Exercise aim:
Could you write out each entry exactly as it reads?

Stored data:
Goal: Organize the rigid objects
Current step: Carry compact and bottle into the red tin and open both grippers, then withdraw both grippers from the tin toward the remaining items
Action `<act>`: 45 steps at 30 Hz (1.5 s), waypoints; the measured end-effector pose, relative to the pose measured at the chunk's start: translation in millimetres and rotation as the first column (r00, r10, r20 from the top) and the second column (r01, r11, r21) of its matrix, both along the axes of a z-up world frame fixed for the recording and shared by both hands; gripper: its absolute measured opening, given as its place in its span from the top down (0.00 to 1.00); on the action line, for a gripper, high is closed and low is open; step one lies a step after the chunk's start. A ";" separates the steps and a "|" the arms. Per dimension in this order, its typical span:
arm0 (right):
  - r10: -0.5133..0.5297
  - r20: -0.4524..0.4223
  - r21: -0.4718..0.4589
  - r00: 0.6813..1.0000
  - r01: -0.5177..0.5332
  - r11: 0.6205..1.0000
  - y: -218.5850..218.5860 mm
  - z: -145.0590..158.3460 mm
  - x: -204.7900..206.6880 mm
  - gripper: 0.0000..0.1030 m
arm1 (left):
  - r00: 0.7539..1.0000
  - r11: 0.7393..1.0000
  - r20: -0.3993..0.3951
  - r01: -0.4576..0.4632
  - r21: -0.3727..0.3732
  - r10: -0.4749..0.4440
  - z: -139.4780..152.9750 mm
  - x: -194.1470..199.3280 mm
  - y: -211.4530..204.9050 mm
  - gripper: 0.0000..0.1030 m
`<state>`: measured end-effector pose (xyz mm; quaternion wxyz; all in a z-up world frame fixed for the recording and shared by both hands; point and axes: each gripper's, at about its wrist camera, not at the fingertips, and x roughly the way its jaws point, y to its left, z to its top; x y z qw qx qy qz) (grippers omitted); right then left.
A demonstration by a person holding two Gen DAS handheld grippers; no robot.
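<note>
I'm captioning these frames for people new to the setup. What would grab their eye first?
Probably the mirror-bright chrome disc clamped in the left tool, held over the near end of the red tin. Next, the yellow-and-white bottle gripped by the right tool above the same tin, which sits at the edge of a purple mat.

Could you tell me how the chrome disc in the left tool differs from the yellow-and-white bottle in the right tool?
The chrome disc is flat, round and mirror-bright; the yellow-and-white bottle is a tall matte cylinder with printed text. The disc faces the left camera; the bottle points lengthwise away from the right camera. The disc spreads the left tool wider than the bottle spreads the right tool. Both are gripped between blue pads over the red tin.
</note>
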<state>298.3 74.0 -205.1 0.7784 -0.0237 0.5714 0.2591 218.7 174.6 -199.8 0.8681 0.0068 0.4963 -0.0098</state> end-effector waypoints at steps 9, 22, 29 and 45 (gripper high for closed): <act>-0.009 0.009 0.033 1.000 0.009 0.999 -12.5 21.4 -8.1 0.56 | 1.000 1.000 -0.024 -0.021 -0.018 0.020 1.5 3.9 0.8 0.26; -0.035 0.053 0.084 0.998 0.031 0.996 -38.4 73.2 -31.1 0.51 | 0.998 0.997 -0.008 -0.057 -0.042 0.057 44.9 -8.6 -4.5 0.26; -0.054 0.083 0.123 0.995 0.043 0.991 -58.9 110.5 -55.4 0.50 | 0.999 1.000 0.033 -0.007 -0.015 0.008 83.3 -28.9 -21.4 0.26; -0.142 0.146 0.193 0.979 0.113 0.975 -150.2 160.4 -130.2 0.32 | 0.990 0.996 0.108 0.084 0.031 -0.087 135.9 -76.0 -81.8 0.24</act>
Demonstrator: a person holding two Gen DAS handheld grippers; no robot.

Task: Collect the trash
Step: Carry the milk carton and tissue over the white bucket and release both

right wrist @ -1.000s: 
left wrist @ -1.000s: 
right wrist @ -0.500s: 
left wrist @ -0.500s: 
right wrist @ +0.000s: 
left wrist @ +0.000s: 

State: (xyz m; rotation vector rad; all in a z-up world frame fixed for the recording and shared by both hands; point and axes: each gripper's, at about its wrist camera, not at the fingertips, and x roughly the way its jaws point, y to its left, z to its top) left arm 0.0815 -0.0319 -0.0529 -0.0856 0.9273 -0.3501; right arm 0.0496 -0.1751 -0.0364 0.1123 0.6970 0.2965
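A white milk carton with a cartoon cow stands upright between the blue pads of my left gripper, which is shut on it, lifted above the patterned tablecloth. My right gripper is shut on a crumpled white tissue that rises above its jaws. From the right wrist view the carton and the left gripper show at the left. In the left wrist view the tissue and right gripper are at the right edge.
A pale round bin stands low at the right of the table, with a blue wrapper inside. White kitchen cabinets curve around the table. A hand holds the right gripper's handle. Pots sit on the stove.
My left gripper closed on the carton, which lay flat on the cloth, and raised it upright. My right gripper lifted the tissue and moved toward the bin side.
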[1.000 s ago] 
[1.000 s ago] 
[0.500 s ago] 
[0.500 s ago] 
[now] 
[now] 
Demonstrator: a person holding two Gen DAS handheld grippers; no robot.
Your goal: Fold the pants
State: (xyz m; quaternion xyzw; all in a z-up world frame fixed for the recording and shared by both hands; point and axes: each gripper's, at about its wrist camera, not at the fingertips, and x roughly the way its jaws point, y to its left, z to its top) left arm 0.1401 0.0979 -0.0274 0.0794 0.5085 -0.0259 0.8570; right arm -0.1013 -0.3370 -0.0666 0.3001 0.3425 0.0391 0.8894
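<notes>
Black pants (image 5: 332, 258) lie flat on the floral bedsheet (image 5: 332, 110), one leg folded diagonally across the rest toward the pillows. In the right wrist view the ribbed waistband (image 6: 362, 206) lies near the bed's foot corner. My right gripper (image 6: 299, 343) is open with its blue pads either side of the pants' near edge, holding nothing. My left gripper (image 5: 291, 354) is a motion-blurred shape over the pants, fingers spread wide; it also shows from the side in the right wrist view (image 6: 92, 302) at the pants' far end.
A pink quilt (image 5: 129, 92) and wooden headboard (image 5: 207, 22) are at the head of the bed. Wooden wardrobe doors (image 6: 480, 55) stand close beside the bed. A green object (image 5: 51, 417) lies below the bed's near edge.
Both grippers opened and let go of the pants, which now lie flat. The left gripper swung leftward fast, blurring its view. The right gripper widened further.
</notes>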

Reply:
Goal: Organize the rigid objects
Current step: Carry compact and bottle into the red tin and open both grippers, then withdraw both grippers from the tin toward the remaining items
Action `<act>`: 45 steps at 30 Hz (1.5 s), waypoints; the measured end-effector pose, relative to the pose measured at the chunk's start: translation in millimetres and rotation as the first column (r00, r10, r20 from the top) and the second column (r01, r11, r21) of its matrix, both along the axes of a z-up world frame fixed for the recording and shared by both hands; gripper: its absolute measured opening, given as its place in its span from the top down (0.00 to 1.00); on the action line, for a gripper, high is closed and low is open; step one lies a step after the chunk's start. A ";" separates the steps and a "|" the arms. Per dimension in this order, its typical span:
arm0 (right):
  - r10: -0.5133..0.5297
  - r20: -0.4524..0.4223
  - r21: -0.4718..0.4589
  - r00: 0.6813..1.0000
  - r01: -0.5177..0.5332
  - r11: 0.6205..1.0000
  - y: -218.5850..218.5860 mm
  - z: -145.0590..158.3460 mm
  - x: -204.7900..206.6880 mm
  - gripper: 0.0000..0.1030 m
arm1 (left):
  - r00: 0.7539..1.0000
  - r11: 0.7393..1.0000
  - r20: -0.3993..0.3951
  - r01: -0.4576..0.4632
  - r21: -0.3727..0.3732
  - r10: -0.4749..0.4440
  - z: -139.4780..152.9750 mm
  - x: -194.1470..199.3280 mm
  - y: -211.4530..204.9050 mm
  - gripper: 0.0000..0.1030 m
`<state>`: measured end-effector pose (xyz mm; quaternion wxyz; all in a z-up world frame fixed for the recording and shared by both hands; point and axes: each gripper's, at about its wrist camera, not at the fingertips, and x roughly the way its jaws point, y to its left, z to its top; x y z qw qx qy qz) (grippers omitted); right then left.
A demonstration by a person holding two Gen DAS handheld grippers; no robot.
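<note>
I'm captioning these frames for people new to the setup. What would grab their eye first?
Probably the mirror-bright chrome disc clamped in the left tool, held over the near end of the red tin. Next, the yellow-and-white bottle gripped by the right tool above the same tin, which sits at the edge of a purple mat.

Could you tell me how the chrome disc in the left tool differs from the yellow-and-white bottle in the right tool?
The chrome disc is flat, round and mirror-bright; the yellow-and-white bottle is a tall matte cylinder with printed text. The disc faces the left camera; the bottle points lengthwise away from the right camera. The disc spreads the left tool wider than the bottle spreads the right tool. Both are gripped between blue pads over the red tin.
</note>
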<state>298.3 74.0 -205.1 0.7784 -0.0237 0.5714 0.2591 218.7 174.6 -199.8 0.8681 0.0068 0.4963 -0.0098</state> end-effector waypoints at steps 9, 22, 29 and 45 (gripper high for closed): <act>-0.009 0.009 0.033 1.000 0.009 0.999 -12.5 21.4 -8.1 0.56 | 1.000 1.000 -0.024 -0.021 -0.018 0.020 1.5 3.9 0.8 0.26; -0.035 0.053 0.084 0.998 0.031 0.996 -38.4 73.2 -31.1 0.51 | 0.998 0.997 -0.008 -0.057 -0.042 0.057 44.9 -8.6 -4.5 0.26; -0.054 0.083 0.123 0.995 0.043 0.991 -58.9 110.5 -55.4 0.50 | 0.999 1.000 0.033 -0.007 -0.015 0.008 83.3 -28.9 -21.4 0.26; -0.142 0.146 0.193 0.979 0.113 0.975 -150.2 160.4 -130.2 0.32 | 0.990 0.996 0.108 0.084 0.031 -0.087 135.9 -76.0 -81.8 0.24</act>
Demonstrator: a person holding two Gen DAS handheld grippers; no robot.

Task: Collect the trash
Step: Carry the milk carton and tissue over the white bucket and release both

right wrist @ -1.000s: 
left wrist @ -1.000s: 
right wrist @ -0.500s: 
left wrist @ -0.500s: 
right wrist @ +0.000s: 
left wrist @ +0.000s: 

State: (xyz m; rotation vector rad; all in a z-up world frame fixed for the recording and shared by both hands; point and axes: each gripper's, at about its wrist camera, not at the fingertips, and x roughly the way its jaws point, y to its left, z to its top) left arm 0.0815 -0.0319 -0.0529 -0.0856 0.9273 -0.3501; right arm 0.0496 -0.1751 -0.0364 0.1123 0.6970 0.2965
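A white milk carton with a cartoon cow stands upright between the blue pads of my left gripper, which is shut on it, lifted above the patterned tablecloth. My right gripper is shut on a crumpled white tissue that rises above its jaws. From the right wrist view the carton and the left gripper show at the left. In the left wrist view the tissue and right gripper are at the right edge.
A pale round bin stands low at the right of the table, with a blue wrapper inside. White kitchen cabinets curve around the table. A hand holds the right gripper's handle. Pots sit on the stove.
My left gripper closed on the carton, which lay flat on the cloth, and raised it upright. My right gripper lifted the tissue and moved toward the bin side.
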[1.000 s ago] 
[1.000 s ago] 
[0.500 s ago] 
[0.500 s ago] 
[now] 
[now] 
Demonstrator: a person holding two Gen DAS handheld grippers; no robot.
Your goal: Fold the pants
State: (xyz m; quaternion xyzw; all in a z-up world frame fixed for the recording and shared by both hands; point and axes: each gripper's, at about its wrist camera, not at the fingertips, and x roughly the way its jaws point, y to its left, z to its top) left arm 0.1401 0.0979 -0.0274 0.0794 0.5085 -0.0259 0.8570; right arm -0.1013 -0.3370 -0.0666 0.3001 0.3425 0.0391 0.8894
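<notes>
Black pants (image 5: 332, 258) lie flat on the floral bedsheet (image 5: 332, 110), one leg folded diagonally across the rest toward the pillows. In the right wrist view the ribbed waistband (image 6: 362, 206) lies near the bed's foot corner. My right gripper (image 6: 299, 343) is open with its blue pads either side of the pants' near edge, holding nothing. My left gripper (image 5: 291, 354) is a motion-blurred shape over the pants, fingers spread wide; it also shows from the side in the right wrist view (image 6: 92, 302) at the pants' far end.
A pink quilt (image 5: 129, 92) and wooden headboard (image 5: 207, 22) are at the head of the bed. Wooden wardrobe doors (image 6: 480, 55) stand close beside the bed. A green object (image 5: 51, 417) lies below the bed's near edge.
Both grippers opened and let go of the pants, which now lie flat. The left gripper swung leftward fast, blurring its view. The right gripper widened further.
</notes>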

Nothing further remains to be added to the answer.